The problem: The part below that opens with the line containing "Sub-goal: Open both" and closes with the line containing "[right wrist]" should be copied exactly, minus any pictures.

[Collected data entries]
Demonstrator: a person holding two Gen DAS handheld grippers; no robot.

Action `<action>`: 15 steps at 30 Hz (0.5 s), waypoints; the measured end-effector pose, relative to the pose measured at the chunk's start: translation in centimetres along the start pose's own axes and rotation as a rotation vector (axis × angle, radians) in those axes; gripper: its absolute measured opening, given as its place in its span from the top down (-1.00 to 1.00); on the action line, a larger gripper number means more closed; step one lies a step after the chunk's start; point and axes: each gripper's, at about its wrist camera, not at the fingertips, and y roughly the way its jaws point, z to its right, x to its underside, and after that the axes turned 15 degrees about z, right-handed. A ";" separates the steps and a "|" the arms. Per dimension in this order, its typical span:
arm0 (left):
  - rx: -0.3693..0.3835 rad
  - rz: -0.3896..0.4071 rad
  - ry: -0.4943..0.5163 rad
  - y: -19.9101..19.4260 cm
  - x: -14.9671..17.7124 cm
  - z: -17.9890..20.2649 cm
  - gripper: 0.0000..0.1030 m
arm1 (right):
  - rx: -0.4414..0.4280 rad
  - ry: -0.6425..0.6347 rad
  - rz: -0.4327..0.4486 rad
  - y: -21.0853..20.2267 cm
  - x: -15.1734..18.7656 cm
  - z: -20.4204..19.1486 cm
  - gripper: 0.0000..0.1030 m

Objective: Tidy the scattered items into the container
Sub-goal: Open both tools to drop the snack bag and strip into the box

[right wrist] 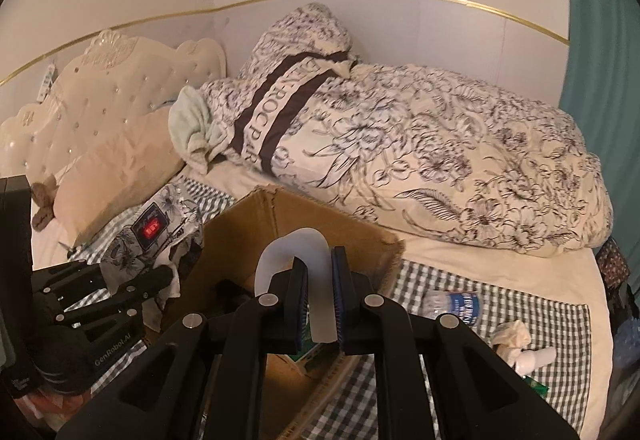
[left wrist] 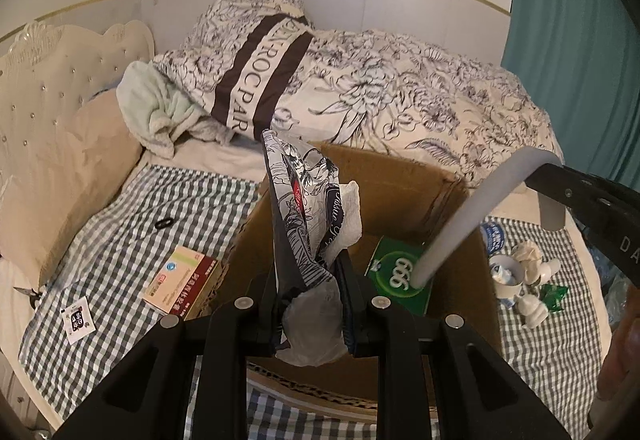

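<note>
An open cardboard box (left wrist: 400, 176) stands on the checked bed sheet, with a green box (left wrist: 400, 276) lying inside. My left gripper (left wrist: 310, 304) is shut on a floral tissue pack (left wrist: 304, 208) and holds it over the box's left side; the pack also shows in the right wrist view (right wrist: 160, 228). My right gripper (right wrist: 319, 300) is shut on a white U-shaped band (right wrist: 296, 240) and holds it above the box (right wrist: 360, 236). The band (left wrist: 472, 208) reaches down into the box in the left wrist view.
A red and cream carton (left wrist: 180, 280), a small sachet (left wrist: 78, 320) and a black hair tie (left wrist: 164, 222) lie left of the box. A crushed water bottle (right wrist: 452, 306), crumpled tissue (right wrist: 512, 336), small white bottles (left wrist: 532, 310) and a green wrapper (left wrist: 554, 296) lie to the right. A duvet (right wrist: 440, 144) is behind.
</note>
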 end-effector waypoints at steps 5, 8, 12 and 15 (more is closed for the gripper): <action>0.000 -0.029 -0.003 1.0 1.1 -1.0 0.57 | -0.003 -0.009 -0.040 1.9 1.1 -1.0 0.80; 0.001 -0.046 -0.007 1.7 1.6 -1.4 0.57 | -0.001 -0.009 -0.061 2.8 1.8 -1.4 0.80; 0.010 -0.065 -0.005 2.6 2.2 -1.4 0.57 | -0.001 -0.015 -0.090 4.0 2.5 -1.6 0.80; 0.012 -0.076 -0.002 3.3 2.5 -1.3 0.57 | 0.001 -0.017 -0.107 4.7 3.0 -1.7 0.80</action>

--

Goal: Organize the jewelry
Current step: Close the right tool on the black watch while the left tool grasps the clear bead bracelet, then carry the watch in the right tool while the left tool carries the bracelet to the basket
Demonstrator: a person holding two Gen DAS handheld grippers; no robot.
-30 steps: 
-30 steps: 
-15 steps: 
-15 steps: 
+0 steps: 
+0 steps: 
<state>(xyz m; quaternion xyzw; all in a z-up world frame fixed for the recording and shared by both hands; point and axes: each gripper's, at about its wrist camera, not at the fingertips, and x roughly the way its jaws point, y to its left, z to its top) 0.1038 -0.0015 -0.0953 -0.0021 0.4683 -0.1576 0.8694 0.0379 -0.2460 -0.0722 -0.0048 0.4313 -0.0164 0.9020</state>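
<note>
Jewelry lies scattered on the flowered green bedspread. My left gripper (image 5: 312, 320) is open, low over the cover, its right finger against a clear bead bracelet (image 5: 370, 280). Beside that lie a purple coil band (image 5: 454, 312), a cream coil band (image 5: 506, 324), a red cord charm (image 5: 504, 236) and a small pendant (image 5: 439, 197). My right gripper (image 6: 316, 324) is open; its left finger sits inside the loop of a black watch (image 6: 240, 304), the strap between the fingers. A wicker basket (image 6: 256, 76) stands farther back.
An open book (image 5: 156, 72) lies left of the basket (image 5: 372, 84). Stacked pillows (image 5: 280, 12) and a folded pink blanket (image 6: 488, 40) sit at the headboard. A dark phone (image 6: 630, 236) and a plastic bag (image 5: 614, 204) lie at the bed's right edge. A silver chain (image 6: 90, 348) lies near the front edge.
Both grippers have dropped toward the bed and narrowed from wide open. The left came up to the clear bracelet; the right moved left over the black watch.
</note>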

Result:
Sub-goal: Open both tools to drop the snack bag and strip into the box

[right wrist] 

No additional output is required for this exercise.